Activity
Once the line with "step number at" is found in the data, output it and each following line exactly, up to and including the line with "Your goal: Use", and nothing before or after.

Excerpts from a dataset
====

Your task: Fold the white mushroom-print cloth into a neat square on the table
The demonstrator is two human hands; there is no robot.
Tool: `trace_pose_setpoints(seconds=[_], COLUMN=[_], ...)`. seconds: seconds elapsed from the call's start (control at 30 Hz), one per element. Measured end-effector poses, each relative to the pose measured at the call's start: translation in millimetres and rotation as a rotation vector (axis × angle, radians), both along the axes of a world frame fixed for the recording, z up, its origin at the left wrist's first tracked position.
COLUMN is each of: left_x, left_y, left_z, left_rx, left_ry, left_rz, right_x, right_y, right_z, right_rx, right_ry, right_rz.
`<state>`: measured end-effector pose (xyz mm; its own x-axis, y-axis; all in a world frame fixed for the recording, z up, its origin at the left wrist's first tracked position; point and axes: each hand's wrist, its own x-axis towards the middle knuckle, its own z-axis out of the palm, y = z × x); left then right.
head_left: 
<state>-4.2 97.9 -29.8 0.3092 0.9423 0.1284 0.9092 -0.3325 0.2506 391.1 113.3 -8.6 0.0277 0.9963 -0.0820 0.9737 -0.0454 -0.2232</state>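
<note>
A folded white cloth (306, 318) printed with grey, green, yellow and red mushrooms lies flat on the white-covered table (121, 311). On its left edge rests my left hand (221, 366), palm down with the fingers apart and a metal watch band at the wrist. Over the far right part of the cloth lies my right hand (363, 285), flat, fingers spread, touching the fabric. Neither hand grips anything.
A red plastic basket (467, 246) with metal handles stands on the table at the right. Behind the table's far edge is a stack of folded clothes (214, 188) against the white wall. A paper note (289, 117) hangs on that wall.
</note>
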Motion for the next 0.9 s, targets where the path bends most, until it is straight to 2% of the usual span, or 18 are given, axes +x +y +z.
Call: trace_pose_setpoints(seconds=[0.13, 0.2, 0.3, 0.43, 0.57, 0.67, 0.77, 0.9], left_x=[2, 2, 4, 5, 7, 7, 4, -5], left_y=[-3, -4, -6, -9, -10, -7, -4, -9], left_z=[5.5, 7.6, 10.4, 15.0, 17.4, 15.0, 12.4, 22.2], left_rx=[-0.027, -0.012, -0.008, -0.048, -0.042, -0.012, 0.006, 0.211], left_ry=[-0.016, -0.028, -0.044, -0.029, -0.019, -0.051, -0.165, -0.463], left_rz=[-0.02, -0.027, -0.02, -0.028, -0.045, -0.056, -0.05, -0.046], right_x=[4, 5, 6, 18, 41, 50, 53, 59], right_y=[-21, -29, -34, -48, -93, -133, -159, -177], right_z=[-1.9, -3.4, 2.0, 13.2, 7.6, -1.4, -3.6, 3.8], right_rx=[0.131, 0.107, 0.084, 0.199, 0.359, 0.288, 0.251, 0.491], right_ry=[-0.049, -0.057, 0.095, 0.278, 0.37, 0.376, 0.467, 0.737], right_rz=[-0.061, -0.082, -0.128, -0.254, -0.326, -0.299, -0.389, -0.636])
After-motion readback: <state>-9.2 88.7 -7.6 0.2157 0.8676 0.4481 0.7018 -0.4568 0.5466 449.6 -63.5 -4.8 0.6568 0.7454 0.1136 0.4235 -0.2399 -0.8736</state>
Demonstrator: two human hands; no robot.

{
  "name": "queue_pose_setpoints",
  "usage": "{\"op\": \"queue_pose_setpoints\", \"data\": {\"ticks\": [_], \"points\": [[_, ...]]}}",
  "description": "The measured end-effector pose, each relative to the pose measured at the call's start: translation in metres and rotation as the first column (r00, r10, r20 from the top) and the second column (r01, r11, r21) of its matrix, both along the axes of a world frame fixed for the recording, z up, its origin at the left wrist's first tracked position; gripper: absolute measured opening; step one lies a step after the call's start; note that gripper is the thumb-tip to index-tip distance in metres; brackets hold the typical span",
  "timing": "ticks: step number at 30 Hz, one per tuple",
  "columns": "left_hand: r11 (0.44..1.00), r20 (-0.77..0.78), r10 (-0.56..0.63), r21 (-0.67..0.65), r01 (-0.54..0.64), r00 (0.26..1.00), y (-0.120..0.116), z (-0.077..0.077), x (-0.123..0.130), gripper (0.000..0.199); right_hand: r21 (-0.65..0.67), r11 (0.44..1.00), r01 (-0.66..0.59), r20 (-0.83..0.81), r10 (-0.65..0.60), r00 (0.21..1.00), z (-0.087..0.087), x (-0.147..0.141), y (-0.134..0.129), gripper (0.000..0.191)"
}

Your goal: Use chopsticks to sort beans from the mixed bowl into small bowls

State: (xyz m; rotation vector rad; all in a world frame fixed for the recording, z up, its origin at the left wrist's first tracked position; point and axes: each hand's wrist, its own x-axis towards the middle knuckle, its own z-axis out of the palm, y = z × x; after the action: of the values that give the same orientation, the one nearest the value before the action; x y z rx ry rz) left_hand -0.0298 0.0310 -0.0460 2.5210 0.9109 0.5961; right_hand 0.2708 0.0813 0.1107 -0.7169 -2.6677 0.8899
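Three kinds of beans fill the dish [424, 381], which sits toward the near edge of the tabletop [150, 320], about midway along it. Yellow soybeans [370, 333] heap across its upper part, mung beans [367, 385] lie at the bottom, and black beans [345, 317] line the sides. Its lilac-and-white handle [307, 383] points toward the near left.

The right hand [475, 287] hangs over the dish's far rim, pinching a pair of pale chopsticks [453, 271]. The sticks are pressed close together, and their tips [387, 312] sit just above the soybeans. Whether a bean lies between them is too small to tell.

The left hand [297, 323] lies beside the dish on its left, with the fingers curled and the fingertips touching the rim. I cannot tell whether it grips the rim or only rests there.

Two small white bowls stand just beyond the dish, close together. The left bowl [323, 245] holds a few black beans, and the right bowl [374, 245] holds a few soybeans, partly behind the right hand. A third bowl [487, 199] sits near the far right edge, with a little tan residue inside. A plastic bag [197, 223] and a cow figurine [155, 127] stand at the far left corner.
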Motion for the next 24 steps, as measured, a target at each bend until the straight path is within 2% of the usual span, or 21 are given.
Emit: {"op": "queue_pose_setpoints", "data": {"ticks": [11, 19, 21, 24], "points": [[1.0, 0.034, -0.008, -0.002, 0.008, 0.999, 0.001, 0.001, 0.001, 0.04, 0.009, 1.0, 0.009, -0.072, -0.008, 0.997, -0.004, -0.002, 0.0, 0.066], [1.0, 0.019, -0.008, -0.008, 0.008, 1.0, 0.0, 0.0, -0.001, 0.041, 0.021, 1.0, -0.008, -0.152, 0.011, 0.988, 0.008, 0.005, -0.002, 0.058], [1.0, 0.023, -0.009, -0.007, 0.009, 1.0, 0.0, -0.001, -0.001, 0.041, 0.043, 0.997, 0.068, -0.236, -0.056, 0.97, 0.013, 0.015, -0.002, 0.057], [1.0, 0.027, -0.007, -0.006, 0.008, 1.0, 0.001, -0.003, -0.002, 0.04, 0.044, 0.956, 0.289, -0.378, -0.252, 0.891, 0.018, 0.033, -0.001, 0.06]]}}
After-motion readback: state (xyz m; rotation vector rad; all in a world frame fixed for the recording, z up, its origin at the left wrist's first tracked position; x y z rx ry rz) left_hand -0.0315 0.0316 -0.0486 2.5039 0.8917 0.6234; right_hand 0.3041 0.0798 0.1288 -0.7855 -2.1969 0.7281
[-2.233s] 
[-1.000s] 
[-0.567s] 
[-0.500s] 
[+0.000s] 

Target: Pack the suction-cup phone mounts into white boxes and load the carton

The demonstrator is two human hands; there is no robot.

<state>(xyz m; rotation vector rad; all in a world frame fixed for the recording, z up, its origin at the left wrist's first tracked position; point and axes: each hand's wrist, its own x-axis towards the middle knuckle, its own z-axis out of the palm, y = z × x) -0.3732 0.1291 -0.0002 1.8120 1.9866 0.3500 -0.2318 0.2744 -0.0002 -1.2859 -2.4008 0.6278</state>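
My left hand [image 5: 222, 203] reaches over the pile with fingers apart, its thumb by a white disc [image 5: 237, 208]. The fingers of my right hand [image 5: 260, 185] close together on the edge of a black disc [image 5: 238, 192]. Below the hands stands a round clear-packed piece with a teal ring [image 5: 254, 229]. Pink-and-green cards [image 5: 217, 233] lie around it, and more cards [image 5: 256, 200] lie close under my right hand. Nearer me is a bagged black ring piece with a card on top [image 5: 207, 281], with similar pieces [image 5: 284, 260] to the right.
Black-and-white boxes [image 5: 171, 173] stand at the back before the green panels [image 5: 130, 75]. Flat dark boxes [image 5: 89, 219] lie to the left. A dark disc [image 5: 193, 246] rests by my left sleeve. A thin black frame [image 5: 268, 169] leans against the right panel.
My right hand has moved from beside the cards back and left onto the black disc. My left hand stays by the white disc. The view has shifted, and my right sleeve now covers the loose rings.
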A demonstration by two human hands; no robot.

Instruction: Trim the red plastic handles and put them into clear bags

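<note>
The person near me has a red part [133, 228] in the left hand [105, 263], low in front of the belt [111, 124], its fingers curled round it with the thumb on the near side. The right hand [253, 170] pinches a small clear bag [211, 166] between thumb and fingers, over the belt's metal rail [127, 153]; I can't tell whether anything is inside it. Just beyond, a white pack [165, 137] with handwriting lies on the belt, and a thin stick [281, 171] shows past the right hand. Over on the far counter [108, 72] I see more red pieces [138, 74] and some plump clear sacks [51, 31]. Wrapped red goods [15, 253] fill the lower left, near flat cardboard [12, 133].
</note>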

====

Task response
  "timing": "ticks: step number at 30 Hz, one per tuple",
  "columns": "left_hand: r11 (0.44..1.00), r20 (-0.77..0.78), r10 (-0.56..0.63), r21 (-0.67..0.65), r01 (-0.54..0.64), r00 (0.26..1.00), y (-0.120..0.116), z (-0.077..0.077), x (-0.123..0.130), gripper (0.000..0.199); right_hand: r21 (-0.65..0.67), r11 (0.44..1.00), r01 (-0.66..0.59), r20 (-0.83..0.81), r10 (-0.65..0.60), r00 (0.21..1.00), z (-0.087..0.087), x (-0.147..0.141), y (-0.134..0.129), gripper (0.000..0.191)"
}

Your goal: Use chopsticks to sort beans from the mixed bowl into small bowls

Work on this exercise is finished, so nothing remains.